Rapport du Mécanisme Africain d’Evaluation par les Pairs (MAEP)

Le Sénégal a adhéré en 2003 au Mécanisme africain d’Evaluation par les Pairs (MAEP), mais ne s’était pas engagé dans le processus d’autoévaluation et d’évaluation. Ce n’est qu’en 2012 que, sur instruction du président de la République, le processus du MAEP est relancé, conformément aux principes et directives qui régissent cette institution.

Pour mettre en œuvre ces instructions, la Commission Nationale de Gouvernance (CNG) a été mise en place le 20 novembre 2014, sous la présidence effective du Premier Ministre, en présence du Représentant Résident du Programme des Nations Unies pour le Développement (PNUD), partenaire stratégique du MAEP, et du Ministre de l’Intégration africaine, du NEPAD et de la Promotion de la Bonne Gouvernance, Point focal du MAEP.

La CNG, chargée d’administrer et de superviser le processus d’autoévaluation, a pris les dispositions nécessaires pour conduire sa mission exaltante, avec l’appui technique, administratif et logistique du Secrétariat permanent. A cet effet, elle a recruté quatre (04) Instituts techniques de recherche (ITR) chargés de mener des enquêtes, sur l’étendue du territoire, dans les quatre (04) thématiques du MAEP que sont : (i) la démocratie et la gouvernance politique ; (ii) la gestion et la gouvernance économique ; (iii) la gouvernance d’entreprise ; et (iv) le développement socioéconomique.

La CNG a, en plus, organisé des consultations citoyennes dans les quatorze (14) régions du Sénégal, afin de recueillir les opinions et perceptions des sénégalais sur l’état de la gouvernance, notamment à travers les thématiques du MAEP indiquées ci‐dessus.

C’est à l’issue des travaux de recherche et des consultations citoyennes que ce présent Rapport a été élaboré, avec l’accompagnement de deux consultants de haut niveau, sous la supervision de la CNG.
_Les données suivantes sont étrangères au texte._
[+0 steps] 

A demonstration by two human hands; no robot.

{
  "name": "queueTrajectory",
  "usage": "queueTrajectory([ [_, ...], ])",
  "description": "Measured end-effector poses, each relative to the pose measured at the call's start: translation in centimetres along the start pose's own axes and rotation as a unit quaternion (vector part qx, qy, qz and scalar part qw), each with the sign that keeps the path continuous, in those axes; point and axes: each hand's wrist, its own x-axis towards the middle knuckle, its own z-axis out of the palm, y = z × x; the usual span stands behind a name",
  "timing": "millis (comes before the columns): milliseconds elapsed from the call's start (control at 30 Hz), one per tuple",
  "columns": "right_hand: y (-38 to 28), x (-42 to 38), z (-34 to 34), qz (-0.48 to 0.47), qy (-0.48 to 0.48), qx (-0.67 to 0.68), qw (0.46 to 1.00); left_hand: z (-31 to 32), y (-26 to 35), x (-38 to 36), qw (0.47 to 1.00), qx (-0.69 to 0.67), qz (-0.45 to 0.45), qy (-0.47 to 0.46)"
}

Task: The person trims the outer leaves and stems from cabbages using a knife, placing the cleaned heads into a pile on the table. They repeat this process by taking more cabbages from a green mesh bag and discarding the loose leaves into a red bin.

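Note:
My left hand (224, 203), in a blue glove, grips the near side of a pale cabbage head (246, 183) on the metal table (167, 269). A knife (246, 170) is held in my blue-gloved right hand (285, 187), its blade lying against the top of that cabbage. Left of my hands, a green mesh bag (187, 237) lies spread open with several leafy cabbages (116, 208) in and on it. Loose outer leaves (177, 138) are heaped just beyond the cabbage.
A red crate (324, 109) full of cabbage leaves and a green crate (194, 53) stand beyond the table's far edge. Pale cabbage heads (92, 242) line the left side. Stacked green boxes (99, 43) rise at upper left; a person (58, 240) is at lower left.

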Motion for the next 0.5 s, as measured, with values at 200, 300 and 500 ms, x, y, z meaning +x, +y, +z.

A la lumière des résultats de l’autoévaluation, le rapport a noté que dans le domaine de la gouvernance politique, le Sénégal se distingue en Afrique et au niveau international par la stabilité politique observée dans le pays depuis son accession à l’indépendance. En effet, le Sénégal n’a jamais connu de coup d’Etat. Il a réalisé de manière pacifique une succession constitutionnelle en 1980, et deux alternances démocratiques, respectivement en 2000 et 2012.

Au plan économique, le Plan Sénégal Emergent (PSE), lancé en 2014, qui est le document de référence des politiques publiques au Sénégal, prévoit une croissance économique à fort impact sur le développement humain. Au terme des deux années et demi de mise en œuvre effective du PSE, le rapport souligne des avancées significatives, notamment : la consolidation de la dynamique d’accélération de la croissance avec des performances économiques remarquables ; un taux de croissance du PIB porté à 6,5% en 2015, contre une prévision initiale de 5,4% ; un déficit budgétaire qui s’établit à 4,8% du PIB, contre 5,1% un an auparavant ; une inflation contenue en deçà du seuil de 3% fixé par l’UEMOA.

En matière de développement socioéconomique, il a été noté l’institutionnalisation de la couverture maladie universelle (CMU), en vue d’assurer la gratuité des soins pour les enfants de 0 à 5 ans, la gratuité de la césarienne pour les femmes ainsi que la gratuité de la dialyse pour les personnes atteintes d’insuffisance rénale sévère.

Le Sénégal a par ailleurs mis en place un programme de bourses familiales annuelles, d’un montant de 100 mille francs CFA, soit environ 200 $US, destiné aux ménages très pauvres, ainsi que la carte d’égalité des chances pour les personnes handicapées. A cela, s’ajoute le Programme d’Urgence de Développement Communautaire (PUDC), lancé en juillet 2014, dont l’objectif est de réduire les inégalités entre les zones urbaines et les zones rurales.

Aussi, des centaines de villages ont‐ils été sortis de l’obscurité et du désenclavement et ont pu accéder à l’eau potable et aux équipements, en vue de l’allègement des travaux des femmes.

Malgré ces avancées significatives, le rapport souligne qu’il reste encore beaucoup à faire, dans le sens, entre autres, du renforcement de la démocratie, de l’emploi des jeunes, du renforcement du capital humain et de la réduction de la pauvreté. L’Etat du Sénégal a compris cela en mettant en place des programmes et projets publics articulés aux axes du PSE, pour impulser un développement durable et inclusif, afin d’améliorer les conditions d’existence des Sénégalais et Sénégalaises.

Les recommandations issues de ce rapport vont dans la même perspective. Il convient maintenant de les mettre en œuvre dans le cadre du plan d’action prioritaire du PSE, qui a déjà atteint sa vitesse de croisière.